Левкион покачал головой. – Некоторые ошибки исправить невозможно. Но даже если так, госпожа, зачем ты коришь себя? Ты не собиралась делать работц Тьмы.
– Нет, не собиралась, – согласилась она. – Но меня вырастили в Спарте, Левкион, а ни один спартанец не покинет битву, пока не победит – или пока он не будет лежать мертвый на своем щите. У младенца должен быть шанс выжить. Кассандра говорит, если душа его будет жива на момент рождения, то Кадмилосу придется делить тело с ним. Это даст нам шанс исправить ребенка, держать Дух Хаоса в узде.
– Но для этого должен умереть мужчина, которого ты любишь, – заметил Левкион. Дерая закрыла глаза, ничего не ответив. – Я не завидую тебе, – сказал воин, – однако вижу, что тут есть противоречие. Кассандра говорит, что не должно быть убийств, иначе ты тем самым служишь Тьме, но чтобы победить – хоть и временно – ты должна убить Пармениона. В этом нет смысла.
Отвернувшись от него, Дерая прошла к окну, посомтрела на холмы и море вдалеке. Левкион оставил ее и вышел в сад. Розы теперь росли дикие, цветы переплетались друг с другом во всем своем многоцветье, тропинки стали зарастать. Левкион взобрался на вершину восточной стены, сел на парапет и стал смотреть на поля. Вдруг он моргнул.
В посреди равнины появился человек, идущий прямо к воротам. Изучив глазами пришельца, Левкион также посмотрел, нет ли в земле ям или других укрытий. Ведь он бы увидел этого человека, когда первый раз посмотрел на восток? Туника незнакомца была ярко желтой, почти золотой, волосы – короткие и седые, борода была завита по персидской моде. Не мог же он появиться просто так из воздуха, убеждал себя Левкион. Если только… у воина в один миг пересохло во рту.
Если только он не бог – или демон.
Проклиная себя за то, что оставил кинжал у себя в покоях, Левкион пробежал по ступеням парапета к восточным воротам, которые были открыты в сторону полей. Выйдя наружу, он стал ждать путника.
– Да пребудет благословение Олимпа с вашим домом, – приветливо произнес незнакомец.
– Тебе сюда нельзя, – сказал Левкион. – Иди своей дорогой.
Пот пролился ему на глаза, и он сморгнул.
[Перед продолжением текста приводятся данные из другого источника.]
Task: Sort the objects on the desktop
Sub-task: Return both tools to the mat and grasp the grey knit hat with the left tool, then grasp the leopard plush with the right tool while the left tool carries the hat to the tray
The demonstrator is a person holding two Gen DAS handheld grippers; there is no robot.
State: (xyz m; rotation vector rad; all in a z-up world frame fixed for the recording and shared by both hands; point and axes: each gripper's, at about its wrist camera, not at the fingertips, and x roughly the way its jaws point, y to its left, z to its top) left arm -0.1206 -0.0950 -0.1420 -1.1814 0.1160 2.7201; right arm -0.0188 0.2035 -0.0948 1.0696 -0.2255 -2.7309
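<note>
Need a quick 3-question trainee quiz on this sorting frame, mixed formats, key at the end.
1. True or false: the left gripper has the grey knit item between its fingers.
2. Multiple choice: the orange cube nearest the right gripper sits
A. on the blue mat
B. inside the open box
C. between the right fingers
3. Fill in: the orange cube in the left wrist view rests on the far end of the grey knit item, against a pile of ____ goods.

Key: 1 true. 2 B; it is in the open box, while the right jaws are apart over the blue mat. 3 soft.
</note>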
Человек, как видно, не был вооружен, но воина это не успокаивало. Если незнакомец был демоном, то ему не нужен был меч, чтобы растерзать человека.
– Я пришел повидать Целительницу, – сказал человек. – Она здесь?
– Здесь нет никого кроме меня. А теперь уходи – или твори свое колдовство и будь проклят!
– А, – сказал человек, улыбаясь, – я так понимаю, ты видел, как я прибыл. От меня нет опасности ни тебе, ни госпоже, которая здесь живет. Можно сказать, я ваш друг. Союзник.
Лицо Левкиона потемнело. – Слушай, друг, у тебя, похоже, плохо со слухом. Если ты не уберешься отсюда, я буду вынужден драться с тобой.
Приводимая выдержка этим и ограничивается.